=== Requirement ===
Leave every image out, and return the rest of the data word for word.

=== Dataset content ===
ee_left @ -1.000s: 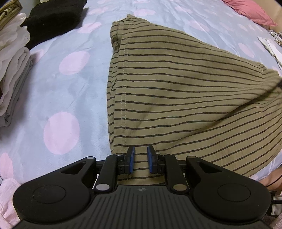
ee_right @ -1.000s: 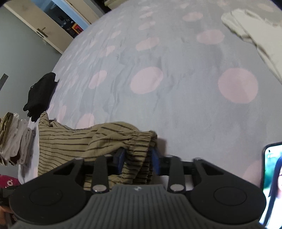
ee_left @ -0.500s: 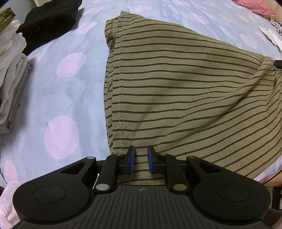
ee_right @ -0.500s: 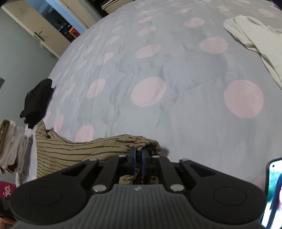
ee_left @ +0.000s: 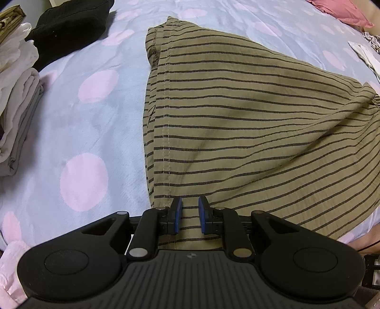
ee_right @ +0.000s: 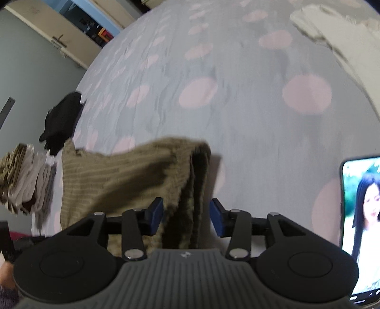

=== Answer section ===
ee_left @ -1.000s: 
ee_right @ -1.000s: 
ee_left @ -0.500s: 
ee_right @ -0.500s: 
ee_left @ +0.000s: 
ee_right @ +0.000s: 

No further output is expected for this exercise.